YOUR GOAL
Identical copies of all the records below are needed.

[[ SUPPLIED ENTRIES open ]]

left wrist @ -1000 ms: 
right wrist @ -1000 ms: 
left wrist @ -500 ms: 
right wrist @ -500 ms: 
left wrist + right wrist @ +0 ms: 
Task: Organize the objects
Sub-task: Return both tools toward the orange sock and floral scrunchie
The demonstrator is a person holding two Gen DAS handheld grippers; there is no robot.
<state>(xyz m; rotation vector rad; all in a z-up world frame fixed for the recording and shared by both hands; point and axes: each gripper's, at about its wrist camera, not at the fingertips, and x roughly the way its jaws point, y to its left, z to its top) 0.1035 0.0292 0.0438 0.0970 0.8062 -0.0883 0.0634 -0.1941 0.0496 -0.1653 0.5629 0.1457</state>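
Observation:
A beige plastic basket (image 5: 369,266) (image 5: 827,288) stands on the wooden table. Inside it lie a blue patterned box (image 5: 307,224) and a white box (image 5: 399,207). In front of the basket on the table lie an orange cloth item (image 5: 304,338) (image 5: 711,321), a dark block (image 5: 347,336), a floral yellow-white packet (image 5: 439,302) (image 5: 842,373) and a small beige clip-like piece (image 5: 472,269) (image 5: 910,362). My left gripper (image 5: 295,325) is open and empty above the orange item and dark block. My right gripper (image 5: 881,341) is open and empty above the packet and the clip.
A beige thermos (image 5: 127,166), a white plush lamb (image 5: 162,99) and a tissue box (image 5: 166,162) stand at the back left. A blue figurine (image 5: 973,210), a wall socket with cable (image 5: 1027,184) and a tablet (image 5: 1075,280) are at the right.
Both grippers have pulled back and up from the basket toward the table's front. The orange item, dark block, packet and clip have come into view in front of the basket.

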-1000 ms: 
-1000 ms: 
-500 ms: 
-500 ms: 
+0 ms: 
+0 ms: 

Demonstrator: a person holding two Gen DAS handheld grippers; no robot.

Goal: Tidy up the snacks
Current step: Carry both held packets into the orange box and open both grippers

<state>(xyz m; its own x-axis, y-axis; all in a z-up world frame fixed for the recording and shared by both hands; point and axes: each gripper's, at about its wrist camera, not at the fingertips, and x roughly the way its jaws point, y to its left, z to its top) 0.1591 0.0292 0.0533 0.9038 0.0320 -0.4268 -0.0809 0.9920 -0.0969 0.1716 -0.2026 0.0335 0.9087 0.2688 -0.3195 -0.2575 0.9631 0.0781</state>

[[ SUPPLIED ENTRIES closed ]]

RESPONSE
left wrist @ -1000 ms: 
right wrist @ -1000 ms: 
left wrist @ -500 ms: 
right wrist @ -500 ms: 
left wrist + right wrist @ +0 ms: 
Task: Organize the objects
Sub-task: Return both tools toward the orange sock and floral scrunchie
The demonstrator is a person holding two Gen DAS handheld grippers; there is no robot.
<state>(xyz m; rotation vector rad; all in a z-up world frame fixed for the recording and shared by both hands; point and axes: each gripper's, at about its wrist camera, not at the fingertips, and x roughly the way its jaws point, y to its left, z to its top) 0.1035 0.0292 0.0438 0.0970 0.8062 -0.0883 0.0634 -0.1941 0.0496 -0.1653 0.5629 0.1457</state>
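Observation:
A beige plastic basket (image 5: 369,266) (image 5: 827,288) stands on the wooden table. Inside it lie a blue patterned box (image 5: 307,224) and a white box (image 5: 399,207). In front of the basket on the table lie an orange cloth item (image 5: 304,338) (image 5: 711,321), a dark block (image 5: 347,336), a floral yellow-white packet (image 5: 439,302) (image 5: 842,373) and a small beige clip-like piece (image 5: 472,269) (image 5: 910,362). My left gripper (image 5: 295,325) is open and empty above the orange item and dark block. My right gripper (image 5: 881,341) is open and empty above the packet and the clip.
A beige thermos (image 5: 127,166), a white plush lamb (image 5: 162,99) and a tissue box (image 5: 166,162) stand at the back left. A blue figurine (image 5: 973,210), a wall socket with cable (image 5: 1027,184) and a tablet (image 5: 1075,280) are at the right.
Both grippers have pulled back and up from the basket toward the table's front. The orange item, dark block, packet and clip have come into view in front of the basket.
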
-1000 ms: 
-1000 ms: 
-500 ms: 
-500 ms: 
+0 ms: 
+0 ms: 

Demonstrator: a person holding two Gen DAS handheld grippers; no robot.

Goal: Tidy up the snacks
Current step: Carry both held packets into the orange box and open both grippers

<state>(xyz m; its own x-axis, y-axis; all in a z-up world frame fixed for the recording and shared by both hands; point and axes: each gripper's, at about its wrist camera, not at the fingertips, and x roughly the way its jaws point, y to its left, z to its top) 0.1591 0.0292 0.0533 0.9038 0.0320 -0.4268 -0.0809 0.9920 -0.0969 0.1716 -0.2026 0.0335 0.9087 0.2688 -0.3195 -0.2575 0.9631 0.0781</state>

That finishes the exercise.